O anúncio de mais de mês na página de classificados ofertava mais uma beldade. Por R$ 200 a tal Mel prometia loucuras. Sem agenciamento nem nada: do outro lado da linha, a garota em pessoa acertava o programa. Cantareira não pechinchou. Acordou o negócio para às 19h – como de costume às segundas-feiras. Embrenhou-se na cozinha para o cardápio da noite: coxa de frango grelhada com molho de romã.
– Mel.
– Sobe.
A mocinha parecia ter pouco mais que 21. Desceu do elevador, deixando rastro de perfume adocicado e fez do pequeno corredor passarela para desfile de figurino com as cores quentes de Almodovar. Porta aberta, Mel esquadrinhou o velho e ganhou o apartamento sem sorrir palavra. Cheia de olhares, apenas. O viúvo setentão não se intimidou com a presença da tão esperada figura voraz.
– Fique à vontade, Mel. Sinta-se em casa.
A menina de aluguel não pensou duas vezes: enquanto Cantareira foi até até a cozinha para trazer a garrafa de vinho, Mel tirou parte da roupa para ficar em peças quase íntimas na sala de estar. O coronel reformado não se fez surpreso ao voltar ao cômodo. Não encarou a mulher. Comedido, sorriu sem tomar as medidas perfeitas da bela.
– Este é um tinto mais encorpado. Combina com você.
– Gosto de vinhos... ainda mais dos que combinam comigo. Vicente? Não é!?
– Sim. Vicente. “Aquele que sempre vence”, dizem. Você... Hoje, é Mel ou Melissa?
– Mel, Melissa... Qual você acha mais apropriado?
– Carolina. É mais forte.
A menina não entendeu a direta. Com elegância, o velho trata das duas taças.
– Por que Carolina?
– Não foi esse o nome que o seu pai deu a você, em São Pedro da Aldeia, em 1989?
Silêncio de olhar profundo, distante, como quem volta no tempo. Cantareira deixa a sala e vai à cozinha buscar o prato. Mel, atônita, veste de volta as roupas quentes em cores de Almodóvar. A ação é lenta, próxima da realidade.
– Não se espante, Mel. Posso explicar. Conheci bem o seu pai, João Elias. Trabalhamos juntos durante muito tempo. Ele foi um bom policial.

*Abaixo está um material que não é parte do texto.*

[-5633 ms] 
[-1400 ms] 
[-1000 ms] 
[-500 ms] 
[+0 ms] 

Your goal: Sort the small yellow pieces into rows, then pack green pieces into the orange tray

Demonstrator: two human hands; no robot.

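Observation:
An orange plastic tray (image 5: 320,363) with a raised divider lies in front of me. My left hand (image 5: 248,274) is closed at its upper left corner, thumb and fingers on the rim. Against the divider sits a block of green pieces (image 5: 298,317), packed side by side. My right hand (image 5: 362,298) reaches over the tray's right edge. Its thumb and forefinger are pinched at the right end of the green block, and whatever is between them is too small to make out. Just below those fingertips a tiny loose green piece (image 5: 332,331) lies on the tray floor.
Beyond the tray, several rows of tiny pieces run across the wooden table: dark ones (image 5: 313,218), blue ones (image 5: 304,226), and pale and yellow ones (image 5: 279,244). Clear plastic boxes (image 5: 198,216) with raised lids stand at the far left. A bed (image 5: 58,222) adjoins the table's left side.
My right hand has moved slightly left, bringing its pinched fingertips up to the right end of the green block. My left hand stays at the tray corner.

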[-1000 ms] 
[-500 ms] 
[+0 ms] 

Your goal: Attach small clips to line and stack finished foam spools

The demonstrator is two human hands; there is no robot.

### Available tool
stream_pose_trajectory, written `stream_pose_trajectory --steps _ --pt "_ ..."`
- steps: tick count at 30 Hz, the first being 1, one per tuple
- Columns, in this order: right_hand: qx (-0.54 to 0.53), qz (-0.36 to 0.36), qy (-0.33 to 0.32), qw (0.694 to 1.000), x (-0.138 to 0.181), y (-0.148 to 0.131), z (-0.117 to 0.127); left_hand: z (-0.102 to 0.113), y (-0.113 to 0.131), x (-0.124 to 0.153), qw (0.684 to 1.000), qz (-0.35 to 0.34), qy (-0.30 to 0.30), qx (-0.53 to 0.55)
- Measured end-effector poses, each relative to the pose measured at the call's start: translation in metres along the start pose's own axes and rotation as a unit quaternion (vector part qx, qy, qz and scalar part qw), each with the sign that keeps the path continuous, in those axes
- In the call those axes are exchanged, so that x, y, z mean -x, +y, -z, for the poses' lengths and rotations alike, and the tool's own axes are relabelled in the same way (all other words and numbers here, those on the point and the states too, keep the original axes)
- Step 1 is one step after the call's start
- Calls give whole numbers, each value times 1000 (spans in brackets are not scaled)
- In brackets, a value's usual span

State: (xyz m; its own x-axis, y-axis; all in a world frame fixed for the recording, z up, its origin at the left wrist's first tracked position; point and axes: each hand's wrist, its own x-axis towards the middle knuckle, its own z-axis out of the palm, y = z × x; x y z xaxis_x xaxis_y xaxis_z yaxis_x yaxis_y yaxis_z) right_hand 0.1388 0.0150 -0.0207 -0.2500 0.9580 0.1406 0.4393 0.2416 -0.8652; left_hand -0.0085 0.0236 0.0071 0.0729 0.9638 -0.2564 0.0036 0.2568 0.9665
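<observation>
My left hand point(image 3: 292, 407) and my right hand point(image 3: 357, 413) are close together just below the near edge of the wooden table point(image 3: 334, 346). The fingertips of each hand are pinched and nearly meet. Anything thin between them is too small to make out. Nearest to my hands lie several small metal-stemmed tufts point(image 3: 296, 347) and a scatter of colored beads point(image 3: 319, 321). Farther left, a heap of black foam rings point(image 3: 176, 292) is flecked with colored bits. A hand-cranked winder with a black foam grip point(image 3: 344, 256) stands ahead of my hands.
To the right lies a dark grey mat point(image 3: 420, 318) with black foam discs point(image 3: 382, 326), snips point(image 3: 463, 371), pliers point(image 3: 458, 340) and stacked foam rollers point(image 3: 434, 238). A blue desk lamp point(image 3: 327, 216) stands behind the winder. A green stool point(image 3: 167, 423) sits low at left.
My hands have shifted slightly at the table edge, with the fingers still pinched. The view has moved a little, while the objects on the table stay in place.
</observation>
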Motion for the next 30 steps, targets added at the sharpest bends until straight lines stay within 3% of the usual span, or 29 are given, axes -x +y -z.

Um homem de bem... você sabia? Dos melhores que conheci.
– O filho da puta nunca me procurou.
– Faltou-lhe coragem, imagino. Ele me disse que quando descobriu onde você estava, já não tinha mais saúde para ser o pai que você merecia. Me disse também que amou muito a sua mãe e que nos últimos 24 anos não passou um só dia sem pensar em você.
– Um covarde que viu a minha morrer quando eu era pequena e não fez nada. Me deixou jogada na casa de gente que nem gostava de mim.
– O João Elias disse ter tido suas razões para não ter ficado com você.
A pausa da amargura toma conta do jantar. Carolina come sem vontade. O velho respeita o silêncio da menina. Pratos limpos, a menina volta ao assunto:
– Como você me descobriu?
– Foi ele. No mês passado, no hospital, pouco antes de morrer, seu pai me deu essa página e pediu que dia 17 de junho eu entrasse em contato com você. Hoje é seu aniversário, não é?
A menina balança a cabeça e diz que sim. Cantareira tira do bolso do paletó um envelope endereçado à Carolina.
– Ele também pediu que eu entregasse isso para você. Disse que foi o que ele conseguiu juntar trabalhando honestamente como inspetor de polícia.
Com as mãos trêmulas, a menina de aluguel se emociona ao ver seu nome na folha de cheque especial de R$ 275 mil. Cantareira saca a carteira e também coloca sobre a mesa quatro notas de R$ 50.
– Este é meu. Pela noite inesquecível, Carolina.
Carolina é só silêncio. O viúvo pega a velha polaroide e pede para fazer uma foto.
– Posso?
A menina volta a balançar a cabeça, dizendo que sim. O homem velho captura o instante. Carolina guarda o cheque e o dinheiro na bolsa e vai embora. Antes de sumir na porta, a garota esboça sorriso miúdo de despedida.
Porta fechada. Cantareira escreve o nome da moça no retrato e fixa-o no mural. Profundo, suspira diante de sua coleção de putas tristes.